▶ _EXERCISE AIM_
Copy the material below verbatim from the line with "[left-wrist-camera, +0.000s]" to the line with "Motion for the", both lines included, omitting pictures and every line outside that range.

▶ _RECORDED DATA_
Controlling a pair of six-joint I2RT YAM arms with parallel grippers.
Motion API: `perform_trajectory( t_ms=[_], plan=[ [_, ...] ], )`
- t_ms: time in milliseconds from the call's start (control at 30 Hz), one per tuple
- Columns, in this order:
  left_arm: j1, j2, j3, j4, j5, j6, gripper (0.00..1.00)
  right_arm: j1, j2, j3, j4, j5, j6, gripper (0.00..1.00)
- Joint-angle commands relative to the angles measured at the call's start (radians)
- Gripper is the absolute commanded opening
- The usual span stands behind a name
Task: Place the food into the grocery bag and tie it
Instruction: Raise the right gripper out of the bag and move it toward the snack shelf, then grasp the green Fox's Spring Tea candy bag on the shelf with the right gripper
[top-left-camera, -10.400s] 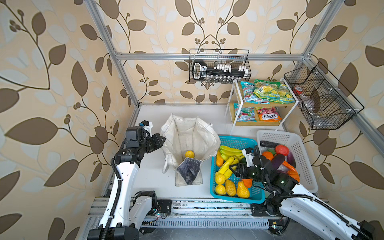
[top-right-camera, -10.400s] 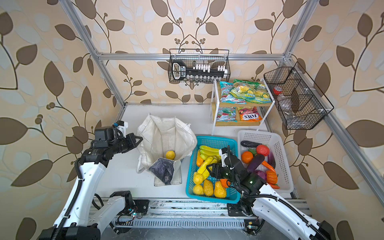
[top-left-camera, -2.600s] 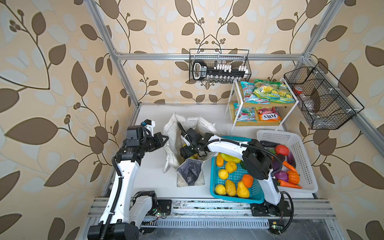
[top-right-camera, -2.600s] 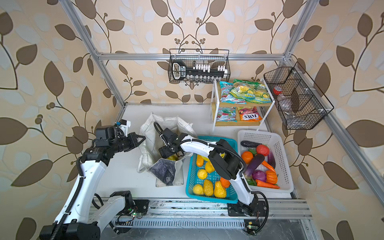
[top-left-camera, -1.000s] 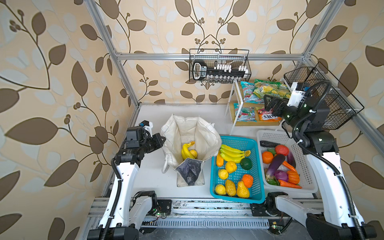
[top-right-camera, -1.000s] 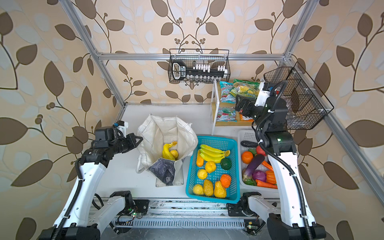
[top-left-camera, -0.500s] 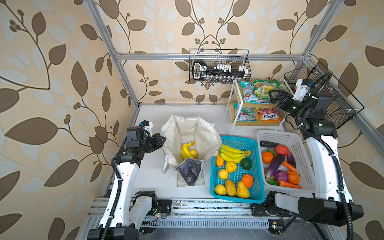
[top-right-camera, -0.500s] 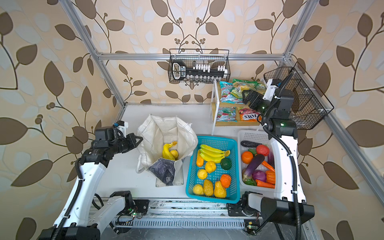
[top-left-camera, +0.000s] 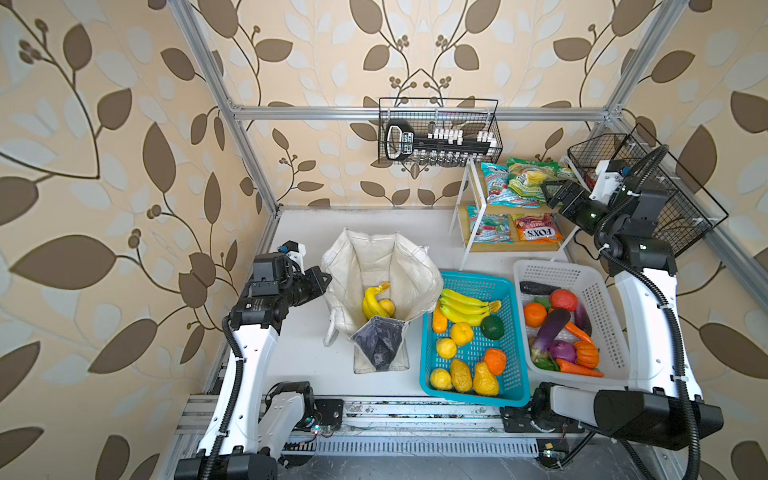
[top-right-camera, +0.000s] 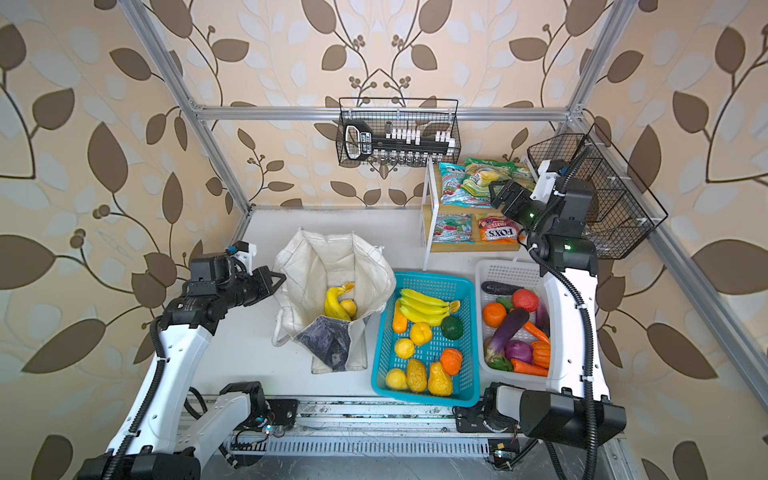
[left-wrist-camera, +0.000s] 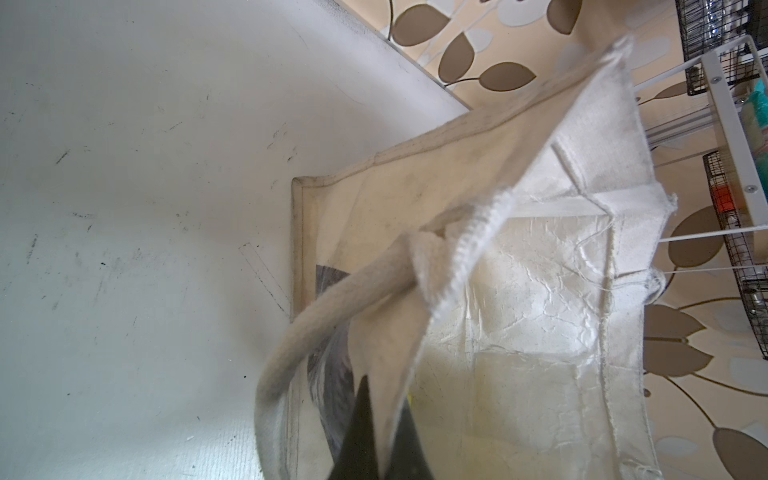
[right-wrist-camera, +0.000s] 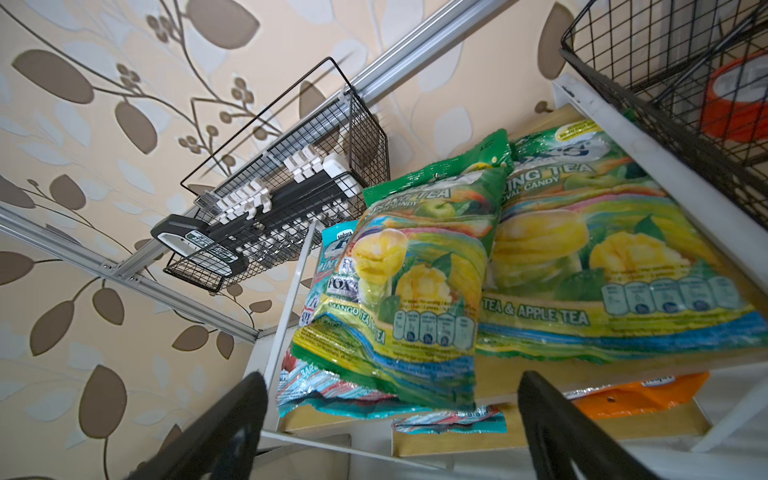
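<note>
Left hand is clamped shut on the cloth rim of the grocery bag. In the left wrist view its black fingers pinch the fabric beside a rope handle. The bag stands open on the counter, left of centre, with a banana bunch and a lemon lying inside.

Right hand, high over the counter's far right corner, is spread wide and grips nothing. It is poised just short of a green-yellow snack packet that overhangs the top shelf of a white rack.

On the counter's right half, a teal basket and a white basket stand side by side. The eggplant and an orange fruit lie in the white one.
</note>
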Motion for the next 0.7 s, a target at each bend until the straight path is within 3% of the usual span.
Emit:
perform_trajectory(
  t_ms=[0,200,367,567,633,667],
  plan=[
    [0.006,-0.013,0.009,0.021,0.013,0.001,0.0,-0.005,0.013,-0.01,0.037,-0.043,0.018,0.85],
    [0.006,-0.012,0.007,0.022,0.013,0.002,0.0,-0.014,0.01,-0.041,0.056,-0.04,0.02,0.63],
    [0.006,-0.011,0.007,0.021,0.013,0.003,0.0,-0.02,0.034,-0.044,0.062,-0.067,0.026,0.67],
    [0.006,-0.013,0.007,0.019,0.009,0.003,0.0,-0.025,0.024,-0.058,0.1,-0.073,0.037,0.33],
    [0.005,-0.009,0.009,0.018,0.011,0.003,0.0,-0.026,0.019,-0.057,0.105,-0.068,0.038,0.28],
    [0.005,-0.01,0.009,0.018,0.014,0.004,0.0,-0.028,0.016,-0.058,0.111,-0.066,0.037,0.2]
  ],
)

▶ _ANSWER TO THE EXERCISE_
[left-wrist-camera, +0.000s] 
[right-wrist-camera, +0.000s] 
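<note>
Left hand is clamped shut on the cloth rim of the grocery bag. In the left wrist view its black fingers pinch the fabric beside a rope handle. The bag stands open on the counter, left of centre, with a banana bunch and a lemon lying inside.

Right hand, high over the counter's far right corner, is spread wide and grips nothing. It is poised just short of a green-yellow snack packet that overhangs the top shelf of a white rack.

On the counter's right half, a teal basket and a white basket stand side by side. The eggplant and an orange fruit lie in the white one.
</note>
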Motion for the next 0.7 s, a target at each bend until the straight path is within 3% of the usual span.

Nothing else is needed to complete this exercise.